• The task:
This exercise asks for an exact transcription of every entry.

Material for this exercise section start

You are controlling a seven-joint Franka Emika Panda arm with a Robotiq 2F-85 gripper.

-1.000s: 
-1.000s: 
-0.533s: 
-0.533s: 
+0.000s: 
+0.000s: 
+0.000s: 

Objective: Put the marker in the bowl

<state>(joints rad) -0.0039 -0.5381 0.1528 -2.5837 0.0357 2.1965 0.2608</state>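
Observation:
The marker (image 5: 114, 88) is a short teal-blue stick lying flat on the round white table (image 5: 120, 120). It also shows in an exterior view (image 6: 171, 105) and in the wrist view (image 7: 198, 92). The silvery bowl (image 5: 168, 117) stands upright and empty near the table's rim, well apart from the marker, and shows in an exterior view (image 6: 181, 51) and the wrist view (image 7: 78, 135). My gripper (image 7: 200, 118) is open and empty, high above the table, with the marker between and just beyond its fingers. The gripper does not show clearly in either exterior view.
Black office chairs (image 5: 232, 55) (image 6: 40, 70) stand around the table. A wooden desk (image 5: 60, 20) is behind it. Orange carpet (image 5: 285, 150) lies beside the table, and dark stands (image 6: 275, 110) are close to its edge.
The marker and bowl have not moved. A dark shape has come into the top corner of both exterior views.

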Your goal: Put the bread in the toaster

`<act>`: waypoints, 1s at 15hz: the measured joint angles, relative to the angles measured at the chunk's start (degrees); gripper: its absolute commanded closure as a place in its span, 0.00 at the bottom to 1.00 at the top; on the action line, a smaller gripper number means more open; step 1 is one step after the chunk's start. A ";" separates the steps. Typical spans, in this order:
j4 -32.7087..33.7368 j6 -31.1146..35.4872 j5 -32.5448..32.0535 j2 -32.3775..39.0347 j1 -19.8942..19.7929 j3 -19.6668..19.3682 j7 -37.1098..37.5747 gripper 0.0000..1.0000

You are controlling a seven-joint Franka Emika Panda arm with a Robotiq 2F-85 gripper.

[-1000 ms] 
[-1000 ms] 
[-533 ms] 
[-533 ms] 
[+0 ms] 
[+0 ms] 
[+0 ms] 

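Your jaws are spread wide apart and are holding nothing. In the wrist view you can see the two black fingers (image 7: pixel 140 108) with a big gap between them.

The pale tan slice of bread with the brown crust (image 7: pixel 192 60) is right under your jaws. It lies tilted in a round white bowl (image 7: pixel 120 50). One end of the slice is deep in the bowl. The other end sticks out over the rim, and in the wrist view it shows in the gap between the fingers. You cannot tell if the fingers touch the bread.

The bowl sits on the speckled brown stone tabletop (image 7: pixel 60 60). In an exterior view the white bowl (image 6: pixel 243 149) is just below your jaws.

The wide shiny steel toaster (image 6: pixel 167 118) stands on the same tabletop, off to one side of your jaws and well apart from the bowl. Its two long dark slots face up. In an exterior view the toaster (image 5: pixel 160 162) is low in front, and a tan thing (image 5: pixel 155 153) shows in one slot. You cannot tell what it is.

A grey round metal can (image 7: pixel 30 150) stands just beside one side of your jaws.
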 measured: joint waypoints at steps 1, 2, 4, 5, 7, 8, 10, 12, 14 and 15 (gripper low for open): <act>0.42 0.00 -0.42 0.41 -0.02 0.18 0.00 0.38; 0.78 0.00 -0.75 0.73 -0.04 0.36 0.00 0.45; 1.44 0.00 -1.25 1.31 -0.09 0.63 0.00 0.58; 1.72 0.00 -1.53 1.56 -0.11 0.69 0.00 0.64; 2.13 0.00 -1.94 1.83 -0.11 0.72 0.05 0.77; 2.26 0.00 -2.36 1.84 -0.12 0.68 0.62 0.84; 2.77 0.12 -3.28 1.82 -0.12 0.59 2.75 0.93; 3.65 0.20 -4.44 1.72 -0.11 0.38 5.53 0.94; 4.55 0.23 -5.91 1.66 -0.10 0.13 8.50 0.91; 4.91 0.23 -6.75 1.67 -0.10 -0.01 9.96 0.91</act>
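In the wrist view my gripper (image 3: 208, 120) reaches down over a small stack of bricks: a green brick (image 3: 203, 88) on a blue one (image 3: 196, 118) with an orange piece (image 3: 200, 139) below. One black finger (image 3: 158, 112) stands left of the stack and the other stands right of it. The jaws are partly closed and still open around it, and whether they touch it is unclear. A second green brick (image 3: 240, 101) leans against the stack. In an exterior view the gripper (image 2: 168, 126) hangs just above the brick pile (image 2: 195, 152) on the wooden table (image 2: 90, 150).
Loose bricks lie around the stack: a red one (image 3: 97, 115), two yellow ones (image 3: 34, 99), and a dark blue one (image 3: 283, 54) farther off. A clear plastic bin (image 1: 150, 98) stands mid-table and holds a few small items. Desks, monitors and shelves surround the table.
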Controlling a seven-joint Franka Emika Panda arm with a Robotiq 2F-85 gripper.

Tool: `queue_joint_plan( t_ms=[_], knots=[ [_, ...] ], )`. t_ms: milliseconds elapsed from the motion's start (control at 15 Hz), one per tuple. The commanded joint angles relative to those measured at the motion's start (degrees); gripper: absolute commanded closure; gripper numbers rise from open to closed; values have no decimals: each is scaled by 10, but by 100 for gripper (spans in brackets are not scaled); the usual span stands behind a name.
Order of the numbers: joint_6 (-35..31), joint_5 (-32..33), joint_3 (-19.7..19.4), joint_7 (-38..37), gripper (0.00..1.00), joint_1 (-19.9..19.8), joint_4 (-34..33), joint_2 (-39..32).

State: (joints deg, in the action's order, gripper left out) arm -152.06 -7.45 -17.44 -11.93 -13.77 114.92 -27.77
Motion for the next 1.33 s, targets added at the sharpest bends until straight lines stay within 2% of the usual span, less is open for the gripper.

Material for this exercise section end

• Written answer:
You are controlling a seven-joint Franka Emika Panda arm with a Robotiq 2F-85 gripper.

-1.000s: 
-1.000s: 
-0.533s: 
-0.533s: 
+0.000s: 
+0.000s: 
+0.000s: 

Objective: Put the marker in the bowl

<state>(joints rad) -0.0039 -0.5381 0.1528 -2.5837 0.0357 2.1965 0.2608</state>
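Observation:
The marker (image 5: 114, 88) is a short teal-blue stick lying flat on the round white table (image 5: 120, 120). It also shows in an exterior view (image 6: 171, 105) and in the wrist view (image 7: 198, 92). The silvery bowl (image 5: 168, 117) stands upright and empty near the table's rim, well apart from the marker, and shows in an exterior view (image 6: 181, 51) and the wrist view (image 7: 78, 135). My gripper (image 7: 200, 118) is open and empty, high above the table, with the marker between and just beyond its fingers. The gripper does not show clearly in either exterior view.
Black office chairs (image 5: 232, 55) (image 6: 40, 70) stand around the table. A wooden desk (image 5: 60, 20) is behind it. Orange carpet (image 5: 285, 150) lies beside the table, and dark stands (image 6: 275, 110) are close to its edge.
The marker and bowl have not moved. A dark shape has come into the top corner of both exterior views.
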
Your goal: Put the bread in the toaster

`<act>`: waypoints, 1s at 15hz: the measured joint angles, relative to the angles measured at the chunk's start (degrees); gripper: its absolute commanded closure as a place in its span, 0.00 at the bottom to 1.00 at the top; on the action line, a smaller gripper number means more open; step 1 is one step after the chunk's start. A ";" separates the steps. Typical spans, in this order:
j4 -32.7087..33.7368 j6 -31.1146..35.4872 j5 -32.5448..32.0535 j2 -32.3775..39.0347 j1 -19.8942..19.7929 j3 -19.6668..19.3682 j7 -37.1098..37.5747 gripper 0.0000..1.0000

You are controlling a seven-joint Franka Emika Panda arm with a Robotiq 2F-85 gripper.

[-1000 ms] 
[-1000 ms] 
[-533 ms] 
[-533 ms] 
[+0 ms] 
[+0 ms] 
[+0 ms] 

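Your jaws are spread wide apart and are holding nothing. In the wrist view you can see the two black fingers (image 7: pixel 140 108) with a big gap between them.

The pale tan slice of bread with the brown crust (image 7: pixel 192 60) is right under your jaws. It lies tilted in a round white bowl (image 7: pixel 120 50). One end of the slice is deep in the bowl. The other end sticks out over the rim, and in the wrist view it shows in the gap between the fingers. You cannot tell if the fingers touch the bread.

The bowl sits on the speckled brown stone tabletop (image 7: pixel 60 60). In an exterior view the white bowl (image 6: pixel 243 149) is just below your jaws.

The wide shiny steel toaster (image 6: pixel 167 118) stands on the same tabletop, off to one side of your jaws and well apart from the bowl. Its two long dark slots face up. In an exterior view the toaster (image 5: pixel 160 162) is low in front, and a tan thing (image 5: pixel 155 153) shows in one slot. You cannot tell what it is.

A grey round metal can (image 7: pixel 30 150) stands just beside one side of your jaws.
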 measured: joint waypoints at steps 1, 2, 4, 5, 7, 8, 10, 12, 14 and 15 (gripper low for open): <act>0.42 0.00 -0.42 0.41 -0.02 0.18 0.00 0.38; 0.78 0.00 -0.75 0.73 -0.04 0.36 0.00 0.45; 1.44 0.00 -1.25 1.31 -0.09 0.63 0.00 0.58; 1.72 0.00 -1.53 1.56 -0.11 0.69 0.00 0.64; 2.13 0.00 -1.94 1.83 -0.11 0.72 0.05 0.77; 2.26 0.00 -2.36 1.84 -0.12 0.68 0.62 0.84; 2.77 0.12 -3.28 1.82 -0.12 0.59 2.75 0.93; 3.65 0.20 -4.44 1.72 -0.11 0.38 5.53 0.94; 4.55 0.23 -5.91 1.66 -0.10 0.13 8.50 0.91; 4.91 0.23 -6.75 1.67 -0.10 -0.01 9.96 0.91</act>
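In the wrist view my gripper (image 3: 208, 120) reaches down over a small stack of bricks: a green brick (image 3: 203, 88) on a blue one (image 3: 196, 118) with an orange piece (image 3: 200, 139) below. One black finger (image 3: 158, 112) stands left of the stack and the other stands right of it. The jaws are partly closed and still open around it, and whether they touch it is unclear. A second green brick (image 3: 240, 101) leans against the stack. In an exterior view the gripper (image 2: 168, 126) hangs just above the brick pile (image 2: 195, 152) on the wooden table (image 2: 90, 150).
Loose bricks lie around the stack: a red one (image 3: 97, 115), two yellow ones (image 3: 34, 99), and a dark blue one (image 3: 283, 54) farther off. A clear plastic bin (image 1: 150, 98) stands mid-table and holds a few small items. Desks, monitors and shelves surround the table.
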Controlling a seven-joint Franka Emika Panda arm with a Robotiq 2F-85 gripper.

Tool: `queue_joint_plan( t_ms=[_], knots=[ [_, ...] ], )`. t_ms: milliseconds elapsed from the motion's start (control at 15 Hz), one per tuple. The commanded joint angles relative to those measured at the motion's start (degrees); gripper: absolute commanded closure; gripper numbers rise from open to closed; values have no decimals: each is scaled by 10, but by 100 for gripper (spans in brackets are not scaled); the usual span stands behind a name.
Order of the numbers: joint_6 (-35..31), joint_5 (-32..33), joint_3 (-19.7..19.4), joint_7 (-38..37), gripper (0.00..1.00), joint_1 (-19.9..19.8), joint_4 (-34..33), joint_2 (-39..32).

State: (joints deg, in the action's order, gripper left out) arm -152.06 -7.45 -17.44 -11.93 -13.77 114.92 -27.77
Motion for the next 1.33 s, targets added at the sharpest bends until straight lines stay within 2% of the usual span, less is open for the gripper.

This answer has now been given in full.